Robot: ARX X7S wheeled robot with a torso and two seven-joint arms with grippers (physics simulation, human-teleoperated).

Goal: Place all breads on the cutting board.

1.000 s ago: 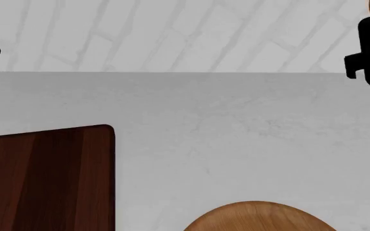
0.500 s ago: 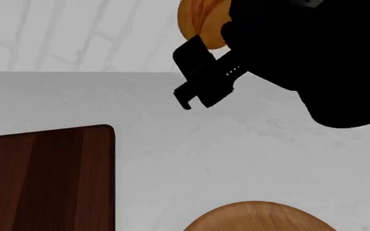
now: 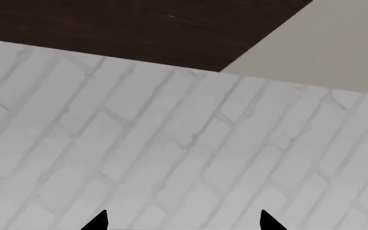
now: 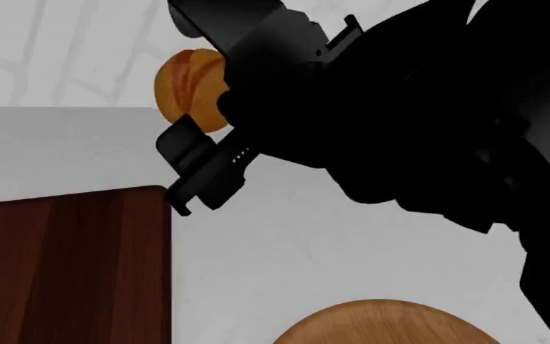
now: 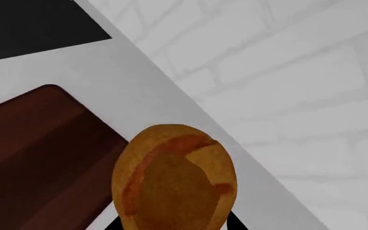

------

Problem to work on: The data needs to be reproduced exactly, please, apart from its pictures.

Answer space:
Robot: ARX X7S wheeled robot with a torso and two seven-joint arms with grippers (physics simulation, human-teleoperated).

Goal: Place all breads on the cutting board.

1.000 s ago: 
0.500 s ago: 
now: 
now: 
now: 

No more work is required for the exercise.